What to Expect on an Ybor City Historic Walking Tour

On arrival in Ybor City, you may be surprised at how quiet this area actually is, particularly outside the winter season which runs from December to April. However, the area is at its liveliest at night, hence so many nightclubs along the street. By day there is the excellent Visitor Center along with cigar shops, tavernas, cafés and restaurants where you can enjoy coffee or lunch. The area certainly has a lot of character with the original cobbled streets, decorative New Orleans-style architecture, fountains, and a beautiful arched entrance to Centro Ybor.

Meet up at the entrance to Centro Ybor with your Cuban-hatted guide, Lonnie, who has been a local resident for over 30 years. He is a friendly walking encyclopedia of local history and experiences!
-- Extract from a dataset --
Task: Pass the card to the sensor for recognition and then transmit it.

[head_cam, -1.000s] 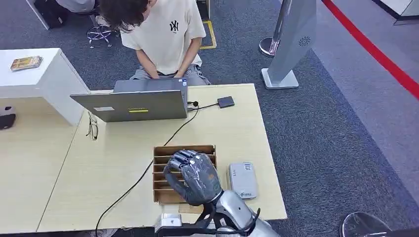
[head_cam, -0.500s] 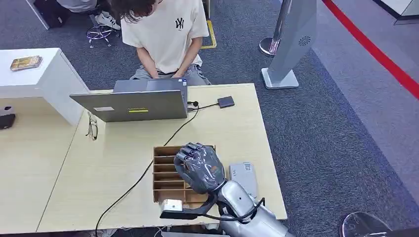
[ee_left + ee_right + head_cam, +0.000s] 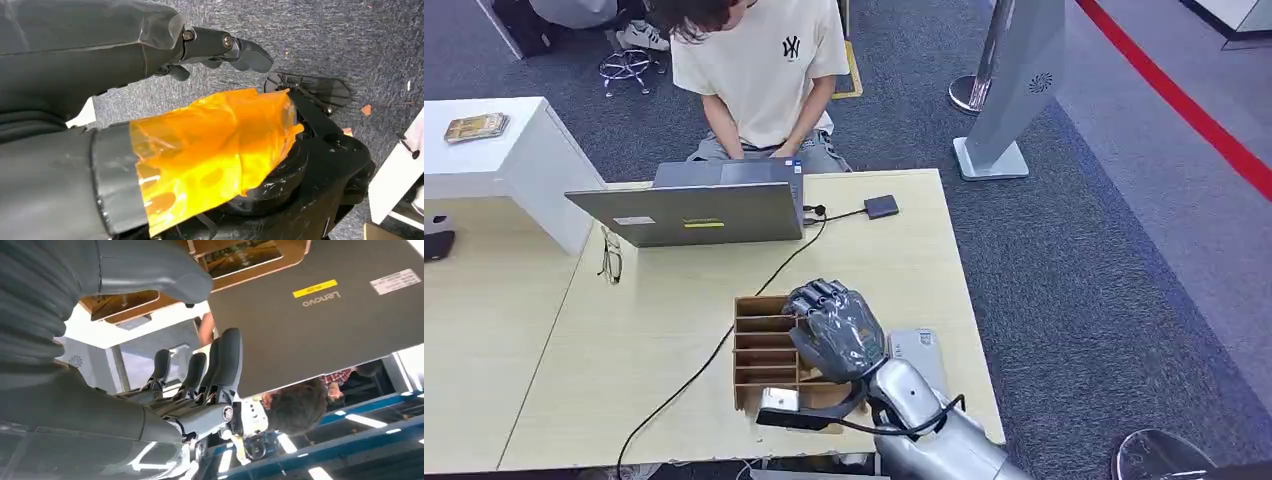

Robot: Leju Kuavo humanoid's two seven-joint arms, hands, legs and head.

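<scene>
My right hand (image 3: 834, 328) hovers over the far end of a wooden slotted card box (image 3: 759, 348) at the table's near edge, fingers curled downward. In the right wrist view this hand (image 3: 200, 385) has its thumb (image 3: 160, 270) and dark fingers (image 3: 222, 365) apart with nothing between them, and cards (image 3: 240, 252) lie in the box slots beyond. The grey card sensor (image 3: 927, 352) lies flat just right of the box, partly behind my forearm. My left hand (image 3: 150, 60) hangs over grey carpet, fingers (image 3: 230, 47) out straight and holding nothing, with orange film on its thumb.
A person sits at the far side of the table behind an open laptop (image 3: 699, 210). A black cable (image 3: 724, 340) runs from it past the box. Glasses (image 3: 611, 258) lie at the left and a small dark device (image 3: 881, 206) at the back right.
My right hand has moved away from me along the card box, from its near half to its far end, with the forearm reaching further over the table. The person has shifted slightly.
</scene>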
Lonnie begins to tell the story of Ybor City circa 1885, with the colorful background to Vincente Martinez-Ybor’s life. Born in Spain, he was sent to Cuba where he learned the cigar business before escaping to Key West where he built his cigar-making empire. Better transport connections, financial incentives, his good friend Gavino Gutierrez, and the chance to build his very own city eventually lured him to Tampa where he established “Mr. Ybor City.” Martinez-Ybor’s attempts to secure a reliable workforce led him to build workers’ homes and offer ownership on very favorable terms, especially as he was already in his late 60s!
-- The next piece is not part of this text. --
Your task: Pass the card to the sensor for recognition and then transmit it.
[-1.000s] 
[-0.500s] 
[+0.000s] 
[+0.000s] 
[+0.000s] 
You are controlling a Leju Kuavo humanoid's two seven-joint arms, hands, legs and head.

As your guide recounts the story of cigar-making and the building of Ybor City, the walking tour meanders along the cobbled streets at an easy pace, stopping to view some of the earliest wooden homes, called “casitas”. They are now part of the National Historic Landmark District which covers 10 square blocks. On the wall of each house is…….

Can you guess what it is? No, then solve the mystery by reading this and 14 other great things to do in my book “Days Out Around Clearwater and St Pete Beach” available in all formats.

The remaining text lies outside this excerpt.